Switching to sustainable supply chains starts with reliable certification and clear labeling. Transparency goes a long way in building trust. Brands that lead here don’t just meet demand—they raise the industry’s bar. Scientists are also hunting for biotech alternatives. For now, companies that put resources into responsible sourcing shape future habits. Each purchase, each new batch, steers the supply toward more conscious practices. Demand for clean, traceable ingredients nudges manufacturers, and myristic acid is no exception.
Ever turned your moisturizer around, squinted at the list, and seen something called "myristic acid"? Sounds intimidating, but it crops up in a bunch of skin care staples. Before tossing that tube aside, it helps to know where this ingredient comes from and what it does for your skin — and if there’s any trouble with using it regularly.
Myristic acid falls under the family of saturated fatty acids.
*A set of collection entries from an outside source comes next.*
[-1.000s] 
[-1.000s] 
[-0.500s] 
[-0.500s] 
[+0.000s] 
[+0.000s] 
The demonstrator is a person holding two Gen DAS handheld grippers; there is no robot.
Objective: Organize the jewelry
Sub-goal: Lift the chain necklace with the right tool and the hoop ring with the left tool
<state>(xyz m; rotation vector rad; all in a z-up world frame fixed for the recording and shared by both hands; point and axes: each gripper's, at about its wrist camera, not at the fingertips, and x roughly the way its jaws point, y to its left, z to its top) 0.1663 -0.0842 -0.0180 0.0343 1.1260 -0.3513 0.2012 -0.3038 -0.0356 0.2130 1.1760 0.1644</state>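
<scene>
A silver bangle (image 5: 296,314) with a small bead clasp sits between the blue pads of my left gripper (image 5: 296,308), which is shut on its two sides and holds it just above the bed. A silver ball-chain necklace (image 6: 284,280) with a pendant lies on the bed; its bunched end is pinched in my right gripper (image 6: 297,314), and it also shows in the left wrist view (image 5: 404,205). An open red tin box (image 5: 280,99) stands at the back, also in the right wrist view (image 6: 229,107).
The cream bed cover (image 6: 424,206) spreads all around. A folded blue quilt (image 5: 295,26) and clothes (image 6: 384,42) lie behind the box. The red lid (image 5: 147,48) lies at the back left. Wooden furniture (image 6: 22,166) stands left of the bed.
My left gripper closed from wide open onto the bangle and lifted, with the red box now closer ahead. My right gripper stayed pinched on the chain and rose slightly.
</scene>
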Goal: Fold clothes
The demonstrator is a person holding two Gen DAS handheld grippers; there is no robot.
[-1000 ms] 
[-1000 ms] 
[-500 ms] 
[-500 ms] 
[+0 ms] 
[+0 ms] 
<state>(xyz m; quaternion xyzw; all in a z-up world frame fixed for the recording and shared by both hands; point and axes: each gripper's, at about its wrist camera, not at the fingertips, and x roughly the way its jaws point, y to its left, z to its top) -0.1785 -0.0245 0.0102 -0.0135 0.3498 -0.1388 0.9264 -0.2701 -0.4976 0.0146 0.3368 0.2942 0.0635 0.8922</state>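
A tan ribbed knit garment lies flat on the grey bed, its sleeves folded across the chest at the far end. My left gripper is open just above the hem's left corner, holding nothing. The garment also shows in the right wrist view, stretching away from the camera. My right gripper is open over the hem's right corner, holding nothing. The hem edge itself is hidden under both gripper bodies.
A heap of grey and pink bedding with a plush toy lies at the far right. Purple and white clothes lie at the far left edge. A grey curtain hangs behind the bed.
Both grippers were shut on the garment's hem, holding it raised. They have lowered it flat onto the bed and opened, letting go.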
It’s found in coconut oil, palm kernel oil, dairy fat, and nutmeg. Skin care brands reach for it because it adds that creamy, smooth feel in cleansers and creams. It helps soaps foam nicely, and has a knack for locking moisture in. We all worry about harsh chemicals, but being blown away by marketing terms isn’t the answer either.
Dermatology researchers — including the FDA and Cosmetic Ingredient Review (CIR) — looked at myristic acid closely. At standard concentrations in personal care, this ingredient passes safety reviews with flying colors. It’s non-toxic, doesn’t pile up in your body, and most people tolerate it just fine.
Sensitive skin tells a different story. Some folks notice redness or a breakout after using products with lots of myristic acid. For me, old-style foaming cleansers with coconut derivatives would flare up my cheeks — not an allergy, but definitely a reaction if I used them daily.
A study in the Contact Dermatitis Journal flagged myristic acid as a minor cause of irritation for some people with eczema or rosacea, though the numbers are small. The trouble often comes down to several factors together: fragrance, detergent base, other oils, and stress on your skin barrier.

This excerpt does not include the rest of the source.